**Required action**. This task calls for every line of the material to be output verbatim.

----

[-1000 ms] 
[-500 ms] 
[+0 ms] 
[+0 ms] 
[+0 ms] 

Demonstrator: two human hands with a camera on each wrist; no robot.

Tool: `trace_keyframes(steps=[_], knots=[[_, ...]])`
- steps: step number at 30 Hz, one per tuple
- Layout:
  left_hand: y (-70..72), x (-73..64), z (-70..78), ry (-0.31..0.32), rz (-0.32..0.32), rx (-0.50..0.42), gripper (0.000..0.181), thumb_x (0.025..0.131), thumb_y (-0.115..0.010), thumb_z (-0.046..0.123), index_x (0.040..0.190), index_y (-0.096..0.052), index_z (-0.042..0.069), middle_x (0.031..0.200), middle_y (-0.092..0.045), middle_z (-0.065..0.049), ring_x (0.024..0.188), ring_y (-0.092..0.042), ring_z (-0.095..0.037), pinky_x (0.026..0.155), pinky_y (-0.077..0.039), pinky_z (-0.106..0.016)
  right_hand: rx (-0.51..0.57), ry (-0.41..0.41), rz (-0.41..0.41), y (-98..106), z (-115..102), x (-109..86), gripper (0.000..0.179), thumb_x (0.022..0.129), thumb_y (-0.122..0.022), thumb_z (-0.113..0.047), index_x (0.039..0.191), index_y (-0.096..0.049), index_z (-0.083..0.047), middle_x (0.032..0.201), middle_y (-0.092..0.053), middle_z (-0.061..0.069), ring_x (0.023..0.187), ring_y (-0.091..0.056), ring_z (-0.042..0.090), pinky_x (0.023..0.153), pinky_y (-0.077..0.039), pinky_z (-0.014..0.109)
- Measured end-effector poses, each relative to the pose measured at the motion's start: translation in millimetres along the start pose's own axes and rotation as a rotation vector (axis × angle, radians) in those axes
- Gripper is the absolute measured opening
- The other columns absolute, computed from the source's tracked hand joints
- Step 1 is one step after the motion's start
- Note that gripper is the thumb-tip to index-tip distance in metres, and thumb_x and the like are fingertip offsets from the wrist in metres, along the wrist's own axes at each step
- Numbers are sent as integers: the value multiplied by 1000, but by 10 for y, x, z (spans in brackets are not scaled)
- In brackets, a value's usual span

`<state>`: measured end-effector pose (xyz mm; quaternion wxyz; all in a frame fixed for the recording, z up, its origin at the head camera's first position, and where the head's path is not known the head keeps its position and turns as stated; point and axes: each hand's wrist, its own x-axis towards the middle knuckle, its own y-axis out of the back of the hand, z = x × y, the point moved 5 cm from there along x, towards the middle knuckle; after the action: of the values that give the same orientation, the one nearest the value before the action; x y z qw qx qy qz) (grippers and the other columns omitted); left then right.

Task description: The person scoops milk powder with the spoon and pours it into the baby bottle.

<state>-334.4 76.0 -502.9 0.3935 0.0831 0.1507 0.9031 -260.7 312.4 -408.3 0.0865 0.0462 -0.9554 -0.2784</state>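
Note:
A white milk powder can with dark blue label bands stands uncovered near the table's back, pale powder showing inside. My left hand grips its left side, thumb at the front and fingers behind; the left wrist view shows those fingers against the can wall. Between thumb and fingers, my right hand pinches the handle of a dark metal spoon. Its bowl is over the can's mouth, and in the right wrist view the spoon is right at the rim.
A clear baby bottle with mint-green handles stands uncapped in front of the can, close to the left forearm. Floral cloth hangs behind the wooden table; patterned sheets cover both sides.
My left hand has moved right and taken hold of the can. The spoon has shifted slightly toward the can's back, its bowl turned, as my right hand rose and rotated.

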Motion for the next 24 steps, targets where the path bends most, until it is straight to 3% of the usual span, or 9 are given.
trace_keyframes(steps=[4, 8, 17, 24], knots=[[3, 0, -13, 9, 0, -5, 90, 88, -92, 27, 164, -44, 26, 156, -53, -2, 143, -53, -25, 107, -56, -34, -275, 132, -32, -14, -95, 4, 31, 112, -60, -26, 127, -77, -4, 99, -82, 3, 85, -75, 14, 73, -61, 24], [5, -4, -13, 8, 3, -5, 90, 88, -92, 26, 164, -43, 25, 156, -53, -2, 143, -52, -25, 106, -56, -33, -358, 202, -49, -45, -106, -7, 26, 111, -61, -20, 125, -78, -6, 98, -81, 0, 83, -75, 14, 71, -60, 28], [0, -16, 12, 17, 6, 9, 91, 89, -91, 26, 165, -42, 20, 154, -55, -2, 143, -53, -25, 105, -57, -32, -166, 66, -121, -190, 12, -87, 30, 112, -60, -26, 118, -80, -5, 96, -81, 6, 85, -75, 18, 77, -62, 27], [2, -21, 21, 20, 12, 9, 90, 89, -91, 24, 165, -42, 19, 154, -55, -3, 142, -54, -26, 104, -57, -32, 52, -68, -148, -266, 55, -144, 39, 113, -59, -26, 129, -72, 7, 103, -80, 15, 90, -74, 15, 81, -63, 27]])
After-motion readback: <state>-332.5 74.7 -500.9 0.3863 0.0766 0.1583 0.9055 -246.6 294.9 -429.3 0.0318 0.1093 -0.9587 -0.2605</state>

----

**Answer below**.
[-1000 ms] 
[-500 ms] 
[+0 ms] 
[+0 ms] 
[+0 ms] 

Demonstrator: two human hands with a camera on each wrist; no robot.

Tool: `trace_keyframes(steps=[_], knots=[[_, ...]])`
- steps: step number at 30 Hz, one per tuple
- Layout:
  left_hand: y (-70..72), x (-73..64), z (-70..78), ry (-0.31..0.32), rz (-0.32..0.32), rx (-0.50..0.42), gripper (0.000..0.181), thumb_x (0.025..0.131), thumb_y (-0.115..0.010), thumb_z (-0.046..0.123), index_x (0.040..0.190), index_y (-0.096..0.052), index_z (-0.042..0.069), middle_x (0.031..0.200), middle_y (-0.092..0.045), middle_z (-0.065..0.049), ring_x (0.024..0.188), ring_y (-0.092..0.042), ring_z (-0.095..0.037), pinky_x (0.026..0.155), pinky_y (-0.077..0.039), pinky_z (-0.106..0.016)
  right_hand: rx (-0.51..0.57), ry (-0.41..0.41), rz (-0.41..0.41), y (-98..106), z (-115..102), x (-109..86), gripper (0.000..0.179), thumb_x (0.022..0.129), thumb_y (-0.122..0.022), thumb_z (-0.113..0.047), index_x (0.039..0.191), index_y (-0.096..0.049), index_z (-0.083..0.047), middle_x (0.032..0.201), middle_y (-0.092..0.053), middle_z (-0.061..0.069), ring_x (0.023..0.187), ring_y (-0.091..0.056), ring_z (-0.042..0.090), pinky_x (0.023..0.153), pinky_y (-0.077..0.039), pinky_z (-0.014..0.109)
- Measured end-effector poses, each relative to the pose measured at the motion's start: translation in millimetres along the start pose's own axes and rotation as a rotation vector (axis × angle, radians) in those axes
- Gripper is the absolute measured opening
- The other columns absolute, computed from the source's tracked hand joints
- Step 1 is one step after the motion's start
- Note that gripper is the thumb-tip to index-tip distance in metres, and thumb_x and the like are fingertip offsets from the wrist in metres, along the wrist's own axes at each step
- Numbers are sent as integers: the value multiplied by 1000, but by 10 for y, x, z (spans in brackets are not scaled)
- In brackets, a value's usual span

`<state>`: measured end-effector pose (xyz mm; quaternion wxyz; all in a frame fixed for the recording, z up, its origin at the head camera's first position, and where the head's path is not known the head keeps its position and turns as stated; point and axes: each hand's wrist, its own x-axis towards the middle knuckle, its own y-axis out of the back of the hand, z = x × y, the point moved 5 cm from there along x, towards the middle knuckle; after the action: of the values that give the same orientation, the one nearest the value before the action; x y z qw qx qy qz) (grippers and the other columns omitted); left then right.

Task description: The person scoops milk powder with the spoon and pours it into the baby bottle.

<state>-334.4 76.0 -502.9 0.3935 0.0831 0.1507 0.9031 -260.7 312.4 -408.3 0.0865 0.0462 -0.9554 -0.2784</state>
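Note:
A white milk powder can with dark blue label bands stands uncovered near the table's back, pale powder showing inside. My left hand grips its left side, thumb at the front and fingers behind; the left wrist view shows those fingers against the can wall. Between thumb and fingers, my right hand pinches the handle of a dark metal spoon. Its bowl is over the can's mouth, and in the right wrist view the spoon is right at the rim.
A clear baby bottle with mint-green handles stands uncapped in front of the can, close to the left forearm. Floral cloth hangs behind the wooden table; patterned sheets cover both sides.
My left hand has moved right and taken hold of the can. The spoon has shifted slightly toward the can's back, its bowl turned, as my right hand rose and rotated.
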
Motion for the next 24 steps, targets where the path bends most, until it is straight to 3% of the usual span, or 9 are given.
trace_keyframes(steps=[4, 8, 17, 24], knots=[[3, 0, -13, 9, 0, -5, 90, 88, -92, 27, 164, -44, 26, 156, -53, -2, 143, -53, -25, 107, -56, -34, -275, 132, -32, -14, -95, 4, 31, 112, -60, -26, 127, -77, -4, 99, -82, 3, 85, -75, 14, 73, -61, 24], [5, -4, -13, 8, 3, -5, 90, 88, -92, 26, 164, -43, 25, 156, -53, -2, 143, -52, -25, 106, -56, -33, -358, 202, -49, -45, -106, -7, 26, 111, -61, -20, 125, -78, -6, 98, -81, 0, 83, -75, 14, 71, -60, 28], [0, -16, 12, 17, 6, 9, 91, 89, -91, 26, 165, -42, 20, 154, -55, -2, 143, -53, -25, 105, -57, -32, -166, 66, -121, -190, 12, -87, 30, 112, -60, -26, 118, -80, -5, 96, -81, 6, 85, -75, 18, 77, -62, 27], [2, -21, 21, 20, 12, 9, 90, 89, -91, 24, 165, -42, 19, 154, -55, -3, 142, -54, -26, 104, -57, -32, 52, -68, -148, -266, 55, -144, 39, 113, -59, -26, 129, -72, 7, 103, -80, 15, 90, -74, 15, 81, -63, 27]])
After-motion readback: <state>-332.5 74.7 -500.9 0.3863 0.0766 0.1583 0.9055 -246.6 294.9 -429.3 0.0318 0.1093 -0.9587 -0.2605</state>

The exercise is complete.